* **What the exercise asks**:
Copy out again, unchanged, the listing below from the line that has "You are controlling" through the line that has "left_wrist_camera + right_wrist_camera".

* **Data under study**:
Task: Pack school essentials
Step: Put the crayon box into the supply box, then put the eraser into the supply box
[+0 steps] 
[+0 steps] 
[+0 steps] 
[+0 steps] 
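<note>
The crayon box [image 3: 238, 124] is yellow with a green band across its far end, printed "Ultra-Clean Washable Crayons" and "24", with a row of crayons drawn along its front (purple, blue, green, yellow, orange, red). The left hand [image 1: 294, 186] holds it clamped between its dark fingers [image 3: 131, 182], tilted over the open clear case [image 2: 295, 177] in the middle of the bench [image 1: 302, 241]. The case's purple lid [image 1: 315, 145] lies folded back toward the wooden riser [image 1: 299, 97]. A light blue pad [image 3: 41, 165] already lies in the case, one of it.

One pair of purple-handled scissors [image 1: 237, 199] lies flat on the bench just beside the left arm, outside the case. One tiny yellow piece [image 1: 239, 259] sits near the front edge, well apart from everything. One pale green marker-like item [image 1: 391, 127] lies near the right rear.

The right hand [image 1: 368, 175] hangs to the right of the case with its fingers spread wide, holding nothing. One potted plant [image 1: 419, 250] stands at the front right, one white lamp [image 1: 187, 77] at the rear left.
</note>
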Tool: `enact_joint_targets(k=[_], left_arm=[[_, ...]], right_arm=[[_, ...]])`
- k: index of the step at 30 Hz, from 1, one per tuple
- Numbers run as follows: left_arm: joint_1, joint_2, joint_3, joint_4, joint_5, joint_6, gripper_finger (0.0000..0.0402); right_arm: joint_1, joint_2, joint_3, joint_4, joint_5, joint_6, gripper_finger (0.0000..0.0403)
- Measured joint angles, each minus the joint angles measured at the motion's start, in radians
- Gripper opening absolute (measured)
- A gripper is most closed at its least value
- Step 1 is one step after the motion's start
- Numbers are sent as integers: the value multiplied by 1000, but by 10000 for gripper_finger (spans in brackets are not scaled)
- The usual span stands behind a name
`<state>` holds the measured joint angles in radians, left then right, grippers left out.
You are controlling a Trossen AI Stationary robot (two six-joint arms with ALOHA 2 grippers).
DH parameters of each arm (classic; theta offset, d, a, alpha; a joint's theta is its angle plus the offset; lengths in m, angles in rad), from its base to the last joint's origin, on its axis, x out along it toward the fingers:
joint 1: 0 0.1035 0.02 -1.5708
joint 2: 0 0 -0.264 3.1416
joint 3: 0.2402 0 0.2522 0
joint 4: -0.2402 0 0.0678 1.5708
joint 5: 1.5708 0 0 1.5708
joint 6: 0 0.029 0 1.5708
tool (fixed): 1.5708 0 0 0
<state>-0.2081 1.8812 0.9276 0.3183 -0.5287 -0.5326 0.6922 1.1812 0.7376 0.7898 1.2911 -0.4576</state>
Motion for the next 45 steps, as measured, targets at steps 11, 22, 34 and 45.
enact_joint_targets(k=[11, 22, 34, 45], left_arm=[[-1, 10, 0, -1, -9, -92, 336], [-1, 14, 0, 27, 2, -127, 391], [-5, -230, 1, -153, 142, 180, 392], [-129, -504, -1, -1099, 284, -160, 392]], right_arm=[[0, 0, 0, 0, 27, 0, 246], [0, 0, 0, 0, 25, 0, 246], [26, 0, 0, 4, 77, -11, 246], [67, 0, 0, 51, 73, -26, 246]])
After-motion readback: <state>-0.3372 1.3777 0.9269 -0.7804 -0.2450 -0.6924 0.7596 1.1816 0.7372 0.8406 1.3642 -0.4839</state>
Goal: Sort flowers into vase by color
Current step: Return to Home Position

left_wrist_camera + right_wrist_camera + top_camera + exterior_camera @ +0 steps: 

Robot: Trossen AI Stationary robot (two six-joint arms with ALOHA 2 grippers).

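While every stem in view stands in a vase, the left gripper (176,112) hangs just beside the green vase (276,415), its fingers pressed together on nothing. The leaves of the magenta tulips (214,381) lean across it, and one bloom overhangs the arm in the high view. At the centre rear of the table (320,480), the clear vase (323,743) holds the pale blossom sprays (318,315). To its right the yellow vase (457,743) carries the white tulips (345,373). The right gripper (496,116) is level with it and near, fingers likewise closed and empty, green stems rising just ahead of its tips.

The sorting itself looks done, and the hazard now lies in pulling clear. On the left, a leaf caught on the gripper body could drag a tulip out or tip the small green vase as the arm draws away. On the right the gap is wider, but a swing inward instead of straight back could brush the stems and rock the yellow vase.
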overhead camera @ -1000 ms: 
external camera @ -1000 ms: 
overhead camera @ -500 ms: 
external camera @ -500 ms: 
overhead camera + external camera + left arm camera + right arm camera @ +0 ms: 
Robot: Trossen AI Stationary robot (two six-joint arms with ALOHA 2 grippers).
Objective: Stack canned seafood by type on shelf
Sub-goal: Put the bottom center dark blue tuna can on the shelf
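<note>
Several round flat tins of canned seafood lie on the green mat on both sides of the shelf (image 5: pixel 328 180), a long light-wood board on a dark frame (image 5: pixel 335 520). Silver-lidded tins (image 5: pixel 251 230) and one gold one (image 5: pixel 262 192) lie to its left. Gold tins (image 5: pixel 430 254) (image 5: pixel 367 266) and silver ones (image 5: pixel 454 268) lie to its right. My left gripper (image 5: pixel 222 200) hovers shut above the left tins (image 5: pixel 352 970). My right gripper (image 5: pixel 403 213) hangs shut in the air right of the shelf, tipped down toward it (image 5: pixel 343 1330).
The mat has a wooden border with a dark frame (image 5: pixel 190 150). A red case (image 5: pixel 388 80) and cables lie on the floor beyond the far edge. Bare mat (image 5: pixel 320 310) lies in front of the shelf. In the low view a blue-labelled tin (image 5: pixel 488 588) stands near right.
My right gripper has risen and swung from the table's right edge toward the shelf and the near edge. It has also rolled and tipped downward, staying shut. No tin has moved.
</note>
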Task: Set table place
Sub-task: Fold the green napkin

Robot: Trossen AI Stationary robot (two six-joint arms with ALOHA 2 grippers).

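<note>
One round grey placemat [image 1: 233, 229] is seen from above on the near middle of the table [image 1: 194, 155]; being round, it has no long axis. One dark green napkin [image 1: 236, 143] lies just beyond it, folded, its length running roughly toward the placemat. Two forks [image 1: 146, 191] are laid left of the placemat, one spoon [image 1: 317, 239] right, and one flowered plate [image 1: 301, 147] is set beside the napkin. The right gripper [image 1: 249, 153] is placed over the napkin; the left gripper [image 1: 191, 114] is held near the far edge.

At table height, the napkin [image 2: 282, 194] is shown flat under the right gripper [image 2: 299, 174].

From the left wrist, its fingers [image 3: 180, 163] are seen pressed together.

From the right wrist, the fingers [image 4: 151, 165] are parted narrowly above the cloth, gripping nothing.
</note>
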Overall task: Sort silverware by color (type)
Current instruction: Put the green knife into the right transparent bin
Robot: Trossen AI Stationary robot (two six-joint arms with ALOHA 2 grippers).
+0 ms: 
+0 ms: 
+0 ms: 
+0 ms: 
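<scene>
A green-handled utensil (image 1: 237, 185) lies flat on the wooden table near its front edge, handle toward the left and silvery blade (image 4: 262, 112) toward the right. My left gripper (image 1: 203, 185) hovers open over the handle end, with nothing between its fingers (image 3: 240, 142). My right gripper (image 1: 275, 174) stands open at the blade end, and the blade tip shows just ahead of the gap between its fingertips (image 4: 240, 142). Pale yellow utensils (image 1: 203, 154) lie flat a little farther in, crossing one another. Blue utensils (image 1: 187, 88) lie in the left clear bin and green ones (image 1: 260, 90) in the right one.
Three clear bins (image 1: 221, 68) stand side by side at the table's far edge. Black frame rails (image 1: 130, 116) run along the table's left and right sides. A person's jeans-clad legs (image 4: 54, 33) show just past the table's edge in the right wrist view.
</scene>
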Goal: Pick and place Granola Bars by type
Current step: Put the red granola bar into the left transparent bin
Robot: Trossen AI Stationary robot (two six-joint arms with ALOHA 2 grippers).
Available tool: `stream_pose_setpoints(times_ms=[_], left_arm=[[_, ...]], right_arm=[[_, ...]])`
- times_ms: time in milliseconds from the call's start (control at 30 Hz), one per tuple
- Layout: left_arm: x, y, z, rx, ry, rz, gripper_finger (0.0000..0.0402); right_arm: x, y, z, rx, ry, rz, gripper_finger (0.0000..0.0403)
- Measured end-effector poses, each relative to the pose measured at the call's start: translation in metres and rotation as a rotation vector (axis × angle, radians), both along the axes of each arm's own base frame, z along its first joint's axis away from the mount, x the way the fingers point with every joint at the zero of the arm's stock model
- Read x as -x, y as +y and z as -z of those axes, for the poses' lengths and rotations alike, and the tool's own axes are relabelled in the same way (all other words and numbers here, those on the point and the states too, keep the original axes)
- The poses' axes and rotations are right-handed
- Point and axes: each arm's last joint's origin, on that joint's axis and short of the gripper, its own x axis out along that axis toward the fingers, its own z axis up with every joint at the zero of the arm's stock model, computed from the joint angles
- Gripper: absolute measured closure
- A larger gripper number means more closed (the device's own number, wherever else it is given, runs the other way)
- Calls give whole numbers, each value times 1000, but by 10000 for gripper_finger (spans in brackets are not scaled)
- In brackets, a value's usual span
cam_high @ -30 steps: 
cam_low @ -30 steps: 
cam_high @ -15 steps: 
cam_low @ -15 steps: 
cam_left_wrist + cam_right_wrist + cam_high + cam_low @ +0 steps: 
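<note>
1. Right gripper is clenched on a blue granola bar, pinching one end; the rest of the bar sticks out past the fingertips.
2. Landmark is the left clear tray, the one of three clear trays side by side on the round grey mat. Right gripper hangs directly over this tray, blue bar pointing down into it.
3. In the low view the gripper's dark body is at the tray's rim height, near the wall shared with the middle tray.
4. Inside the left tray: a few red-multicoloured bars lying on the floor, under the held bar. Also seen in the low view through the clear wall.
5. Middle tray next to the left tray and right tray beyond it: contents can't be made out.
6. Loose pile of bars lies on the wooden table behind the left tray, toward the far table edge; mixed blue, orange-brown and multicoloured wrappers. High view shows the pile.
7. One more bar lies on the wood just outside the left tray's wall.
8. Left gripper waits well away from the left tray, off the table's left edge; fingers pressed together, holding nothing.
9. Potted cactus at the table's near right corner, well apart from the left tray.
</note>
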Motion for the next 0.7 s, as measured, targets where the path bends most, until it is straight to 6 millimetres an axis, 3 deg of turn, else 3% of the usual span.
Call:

* **Solution**:
You are controlling a Trossen AI Stationary robot (two six-joint arms with ALOHA 2 grippers).
DH parameters of each arm (classic; theta offset, d, a, alpha; a joint's theta is its angle plus the offset; lengths in m, angles in rad), from its base to the last joint's origin, on its axis, x out along it toward the fingers:
joint 1: 0 0.1035 0.02 -1.5708
joint 2: 0 0 -0.264 3.1416
joint 3: 0.2402 0 0.2522 0
joint 4: -0.2402 0 0.0678 1.5708
joint 5: 1.5708 0 0 1.5708
joint 6: 0 0.029 0 1.5708
tool (fixed): 1.5708 0 0 0
<state>-0.2081 1.8812 0.9276 0.3183 -0.5287 -0.5326 0.6922 1.1812 0.7376 0.7898 1.2911 -0.4576</state>
Motion for the next 45 steps, as measured, targets at steps 11, 22, 34 and 45.
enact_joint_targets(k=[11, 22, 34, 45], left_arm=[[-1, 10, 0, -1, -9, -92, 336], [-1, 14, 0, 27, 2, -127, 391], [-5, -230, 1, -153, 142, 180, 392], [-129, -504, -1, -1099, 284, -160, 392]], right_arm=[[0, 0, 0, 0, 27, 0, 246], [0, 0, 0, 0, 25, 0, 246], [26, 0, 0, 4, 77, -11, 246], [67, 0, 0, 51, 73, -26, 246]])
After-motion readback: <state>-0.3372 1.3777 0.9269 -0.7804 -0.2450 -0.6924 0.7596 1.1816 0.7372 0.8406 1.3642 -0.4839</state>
Goal: Sort flowers into vase by color
Current step: Return to Home Position

left_wrist_camera + right_wrist_camera + top_camera + exterior_camera @ +0 steps: 

The exercise is done, and no more output is needed.